***** Dataset excerpts *****
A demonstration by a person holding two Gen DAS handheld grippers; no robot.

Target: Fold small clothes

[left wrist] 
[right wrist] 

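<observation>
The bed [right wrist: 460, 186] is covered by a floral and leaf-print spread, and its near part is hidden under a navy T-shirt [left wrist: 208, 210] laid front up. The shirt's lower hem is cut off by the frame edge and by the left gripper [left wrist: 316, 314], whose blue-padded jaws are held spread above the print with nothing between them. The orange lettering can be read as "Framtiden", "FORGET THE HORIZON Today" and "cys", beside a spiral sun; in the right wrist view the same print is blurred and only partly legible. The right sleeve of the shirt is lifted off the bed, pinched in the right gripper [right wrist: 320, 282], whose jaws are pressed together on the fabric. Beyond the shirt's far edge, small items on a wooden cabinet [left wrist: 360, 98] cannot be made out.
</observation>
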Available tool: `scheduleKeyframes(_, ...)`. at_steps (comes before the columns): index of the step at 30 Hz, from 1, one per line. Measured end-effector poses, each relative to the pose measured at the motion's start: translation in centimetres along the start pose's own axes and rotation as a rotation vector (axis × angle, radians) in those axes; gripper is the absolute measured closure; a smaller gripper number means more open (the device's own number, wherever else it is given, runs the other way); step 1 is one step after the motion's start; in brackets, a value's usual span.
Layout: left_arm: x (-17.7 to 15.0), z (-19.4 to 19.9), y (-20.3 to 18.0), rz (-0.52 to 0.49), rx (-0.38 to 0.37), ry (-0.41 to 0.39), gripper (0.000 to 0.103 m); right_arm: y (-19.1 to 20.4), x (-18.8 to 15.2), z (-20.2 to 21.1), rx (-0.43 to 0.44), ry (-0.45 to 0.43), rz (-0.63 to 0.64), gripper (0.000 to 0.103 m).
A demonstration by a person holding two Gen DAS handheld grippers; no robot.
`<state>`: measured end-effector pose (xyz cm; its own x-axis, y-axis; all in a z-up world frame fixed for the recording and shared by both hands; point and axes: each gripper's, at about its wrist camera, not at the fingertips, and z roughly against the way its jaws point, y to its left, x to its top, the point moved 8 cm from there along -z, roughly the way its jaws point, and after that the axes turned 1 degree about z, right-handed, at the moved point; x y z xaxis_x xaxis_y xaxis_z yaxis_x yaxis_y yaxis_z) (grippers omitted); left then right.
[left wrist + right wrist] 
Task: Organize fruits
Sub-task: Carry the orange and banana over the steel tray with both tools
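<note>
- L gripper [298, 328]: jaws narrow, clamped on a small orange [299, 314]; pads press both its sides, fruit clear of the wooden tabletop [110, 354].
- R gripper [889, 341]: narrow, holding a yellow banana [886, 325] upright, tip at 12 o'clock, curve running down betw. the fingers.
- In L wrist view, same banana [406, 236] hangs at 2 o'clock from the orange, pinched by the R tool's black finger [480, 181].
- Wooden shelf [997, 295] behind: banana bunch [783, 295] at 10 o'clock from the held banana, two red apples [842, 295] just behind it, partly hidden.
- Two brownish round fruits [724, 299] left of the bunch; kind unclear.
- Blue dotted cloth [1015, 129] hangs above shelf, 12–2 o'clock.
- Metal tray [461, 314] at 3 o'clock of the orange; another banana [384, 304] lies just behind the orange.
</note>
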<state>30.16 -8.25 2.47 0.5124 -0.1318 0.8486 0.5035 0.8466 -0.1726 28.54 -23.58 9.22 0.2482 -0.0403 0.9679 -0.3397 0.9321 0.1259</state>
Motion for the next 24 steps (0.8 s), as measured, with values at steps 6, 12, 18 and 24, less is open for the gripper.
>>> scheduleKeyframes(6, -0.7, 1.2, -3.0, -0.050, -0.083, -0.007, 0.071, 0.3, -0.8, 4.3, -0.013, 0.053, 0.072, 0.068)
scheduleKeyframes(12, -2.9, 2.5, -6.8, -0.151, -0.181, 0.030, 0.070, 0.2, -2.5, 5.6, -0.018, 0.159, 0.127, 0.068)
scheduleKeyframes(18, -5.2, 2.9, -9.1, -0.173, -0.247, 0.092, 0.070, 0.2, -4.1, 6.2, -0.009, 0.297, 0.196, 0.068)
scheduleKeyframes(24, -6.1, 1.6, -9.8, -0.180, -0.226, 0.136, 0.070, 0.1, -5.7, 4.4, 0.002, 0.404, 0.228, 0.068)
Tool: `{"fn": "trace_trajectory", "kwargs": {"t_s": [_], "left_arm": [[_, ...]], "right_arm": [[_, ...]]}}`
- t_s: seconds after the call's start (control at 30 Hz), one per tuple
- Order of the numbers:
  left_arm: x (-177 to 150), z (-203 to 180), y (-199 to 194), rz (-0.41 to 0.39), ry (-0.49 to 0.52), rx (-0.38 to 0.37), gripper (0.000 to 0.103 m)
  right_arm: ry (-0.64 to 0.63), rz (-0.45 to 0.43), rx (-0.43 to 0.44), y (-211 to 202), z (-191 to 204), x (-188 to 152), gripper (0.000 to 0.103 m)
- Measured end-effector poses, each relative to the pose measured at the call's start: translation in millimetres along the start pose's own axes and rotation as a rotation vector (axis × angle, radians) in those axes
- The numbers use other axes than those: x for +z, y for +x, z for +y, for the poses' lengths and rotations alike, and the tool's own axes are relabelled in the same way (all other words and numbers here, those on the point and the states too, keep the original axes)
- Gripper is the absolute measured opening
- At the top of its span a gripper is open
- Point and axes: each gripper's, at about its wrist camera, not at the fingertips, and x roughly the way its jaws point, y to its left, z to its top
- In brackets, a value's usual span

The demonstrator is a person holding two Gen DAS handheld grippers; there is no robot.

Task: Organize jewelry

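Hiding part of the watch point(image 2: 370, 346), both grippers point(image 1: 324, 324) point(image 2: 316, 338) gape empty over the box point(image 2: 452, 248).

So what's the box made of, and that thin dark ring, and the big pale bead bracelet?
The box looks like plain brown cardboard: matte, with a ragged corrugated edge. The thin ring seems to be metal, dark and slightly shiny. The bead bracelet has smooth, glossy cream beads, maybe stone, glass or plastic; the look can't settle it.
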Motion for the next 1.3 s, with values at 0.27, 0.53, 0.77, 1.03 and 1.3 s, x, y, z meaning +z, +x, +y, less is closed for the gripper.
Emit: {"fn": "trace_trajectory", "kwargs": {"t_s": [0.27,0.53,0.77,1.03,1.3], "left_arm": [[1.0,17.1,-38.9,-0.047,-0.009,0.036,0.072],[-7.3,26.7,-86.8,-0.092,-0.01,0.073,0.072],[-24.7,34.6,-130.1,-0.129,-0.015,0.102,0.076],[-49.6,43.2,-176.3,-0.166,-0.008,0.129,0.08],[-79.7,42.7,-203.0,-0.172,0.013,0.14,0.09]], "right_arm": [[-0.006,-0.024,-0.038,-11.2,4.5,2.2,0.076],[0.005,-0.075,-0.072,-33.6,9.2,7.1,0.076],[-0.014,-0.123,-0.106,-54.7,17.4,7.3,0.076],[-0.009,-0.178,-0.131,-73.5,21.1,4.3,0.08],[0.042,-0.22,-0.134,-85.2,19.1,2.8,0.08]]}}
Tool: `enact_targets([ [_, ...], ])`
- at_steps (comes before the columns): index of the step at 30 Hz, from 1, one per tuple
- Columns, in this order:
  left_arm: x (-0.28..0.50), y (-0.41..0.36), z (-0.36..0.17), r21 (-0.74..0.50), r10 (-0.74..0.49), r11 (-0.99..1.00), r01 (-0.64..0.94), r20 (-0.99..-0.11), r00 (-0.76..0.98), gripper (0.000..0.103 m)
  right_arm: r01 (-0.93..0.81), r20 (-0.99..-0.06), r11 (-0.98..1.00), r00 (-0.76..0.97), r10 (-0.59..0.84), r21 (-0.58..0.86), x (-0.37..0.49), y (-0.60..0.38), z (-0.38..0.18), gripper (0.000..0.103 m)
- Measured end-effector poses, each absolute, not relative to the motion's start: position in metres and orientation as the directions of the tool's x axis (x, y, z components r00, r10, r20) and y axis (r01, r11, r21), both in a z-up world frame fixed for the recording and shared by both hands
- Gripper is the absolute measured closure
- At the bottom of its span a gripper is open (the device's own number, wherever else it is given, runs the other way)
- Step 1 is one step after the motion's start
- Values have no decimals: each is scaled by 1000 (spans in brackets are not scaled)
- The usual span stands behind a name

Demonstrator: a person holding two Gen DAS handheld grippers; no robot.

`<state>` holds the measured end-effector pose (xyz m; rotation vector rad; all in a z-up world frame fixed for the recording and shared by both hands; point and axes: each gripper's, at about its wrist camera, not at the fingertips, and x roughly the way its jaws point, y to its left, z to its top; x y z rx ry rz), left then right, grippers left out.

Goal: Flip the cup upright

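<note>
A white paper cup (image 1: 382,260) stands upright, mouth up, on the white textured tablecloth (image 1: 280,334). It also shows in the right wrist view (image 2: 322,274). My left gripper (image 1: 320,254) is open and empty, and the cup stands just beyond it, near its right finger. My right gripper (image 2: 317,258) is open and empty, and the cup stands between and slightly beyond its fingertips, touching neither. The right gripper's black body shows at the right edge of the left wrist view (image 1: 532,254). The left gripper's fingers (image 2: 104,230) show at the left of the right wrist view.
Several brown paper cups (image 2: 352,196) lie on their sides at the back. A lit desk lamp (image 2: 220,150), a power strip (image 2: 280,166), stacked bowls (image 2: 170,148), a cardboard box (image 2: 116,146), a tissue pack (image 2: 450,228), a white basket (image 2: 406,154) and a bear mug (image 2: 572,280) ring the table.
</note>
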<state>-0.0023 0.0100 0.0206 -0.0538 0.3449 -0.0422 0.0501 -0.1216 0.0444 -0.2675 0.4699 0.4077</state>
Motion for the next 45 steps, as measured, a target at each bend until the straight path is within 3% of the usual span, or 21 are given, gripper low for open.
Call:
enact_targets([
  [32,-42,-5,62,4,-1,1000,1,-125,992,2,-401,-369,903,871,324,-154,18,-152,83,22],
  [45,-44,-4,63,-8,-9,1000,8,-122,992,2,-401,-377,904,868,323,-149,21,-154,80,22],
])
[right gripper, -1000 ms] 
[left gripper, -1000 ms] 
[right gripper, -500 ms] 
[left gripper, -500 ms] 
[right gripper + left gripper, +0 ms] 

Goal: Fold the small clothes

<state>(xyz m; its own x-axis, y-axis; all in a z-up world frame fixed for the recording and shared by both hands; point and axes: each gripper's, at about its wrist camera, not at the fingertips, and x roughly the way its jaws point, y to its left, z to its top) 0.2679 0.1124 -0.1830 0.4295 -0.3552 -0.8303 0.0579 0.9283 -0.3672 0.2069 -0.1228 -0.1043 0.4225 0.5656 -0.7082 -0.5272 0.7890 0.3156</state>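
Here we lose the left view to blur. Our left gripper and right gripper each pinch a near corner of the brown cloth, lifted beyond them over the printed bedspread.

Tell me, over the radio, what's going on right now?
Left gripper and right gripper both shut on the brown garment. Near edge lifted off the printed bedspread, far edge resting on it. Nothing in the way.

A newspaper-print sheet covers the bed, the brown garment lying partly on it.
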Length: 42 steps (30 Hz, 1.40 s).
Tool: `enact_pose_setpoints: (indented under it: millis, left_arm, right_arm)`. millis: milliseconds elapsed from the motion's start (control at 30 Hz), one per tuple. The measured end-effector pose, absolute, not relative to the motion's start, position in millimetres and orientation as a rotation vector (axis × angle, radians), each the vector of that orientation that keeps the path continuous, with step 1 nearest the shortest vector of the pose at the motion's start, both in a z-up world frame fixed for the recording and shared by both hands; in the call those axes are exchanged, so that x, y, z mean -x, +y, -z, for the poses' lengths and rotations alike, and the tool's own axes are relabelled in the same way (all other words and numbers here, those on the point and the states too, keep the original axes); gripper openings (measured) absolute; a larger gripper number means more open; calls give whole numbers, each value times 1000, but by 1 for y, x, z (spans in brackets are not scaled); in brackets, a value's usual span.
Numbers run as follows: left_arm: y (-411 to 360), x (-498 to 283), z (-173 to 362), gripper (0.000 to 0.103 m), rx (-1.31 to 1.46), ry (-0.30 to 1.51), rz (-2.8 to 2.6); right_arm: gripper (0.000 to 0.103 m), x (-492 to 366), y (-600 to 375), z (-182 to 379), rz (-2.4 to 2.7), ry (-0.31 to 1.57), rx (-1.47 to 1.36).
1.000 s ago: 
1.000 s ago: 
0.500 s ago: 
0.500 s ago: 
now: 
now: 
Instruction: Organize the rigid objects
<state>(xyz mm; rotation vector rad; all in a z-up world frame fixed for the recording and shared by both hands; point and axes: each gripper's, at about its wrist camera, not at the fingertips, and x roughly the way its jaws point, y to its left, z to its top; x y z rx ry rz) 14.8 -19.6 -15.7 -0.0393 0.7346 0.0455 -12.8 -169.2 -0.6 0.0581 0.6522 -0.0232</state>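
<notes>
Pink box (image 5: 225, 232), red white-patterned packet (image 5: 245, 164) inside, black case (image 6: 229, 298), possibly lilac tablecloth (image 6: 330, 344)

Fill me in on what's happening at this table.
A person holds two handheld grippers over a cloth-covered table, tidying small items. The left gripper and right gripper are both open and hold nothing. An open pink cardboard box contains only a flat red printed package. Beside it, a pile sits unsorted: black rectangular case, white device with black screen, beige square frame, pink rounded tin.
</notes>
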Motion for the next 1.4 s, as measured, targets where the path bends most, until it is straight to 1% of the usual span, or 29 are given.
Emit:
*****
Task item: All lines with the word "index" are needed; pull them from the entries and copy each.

Written solution:
Available tool: `scheduleKeyframes(_, ...)`. at_steps (comes before the columns): index of the step at 30 Hz, from 1, one per line. Measured end-effector poses, each relative to the pose measured at the motion's start: translation in centimetres along the start pose's own axes and rotation as a rotation vector (axis × angle, radians) in those axes; gripper is the absolute measured closure; a smaller gripper number means more open (the device's own number, wherever else it is given, runs the other way); step 1 is one step after the motion's start; in brackets, a value's usual span.
- at_steps (comes before the columns): index of the step at 30 Hz, from 1, one per tuple

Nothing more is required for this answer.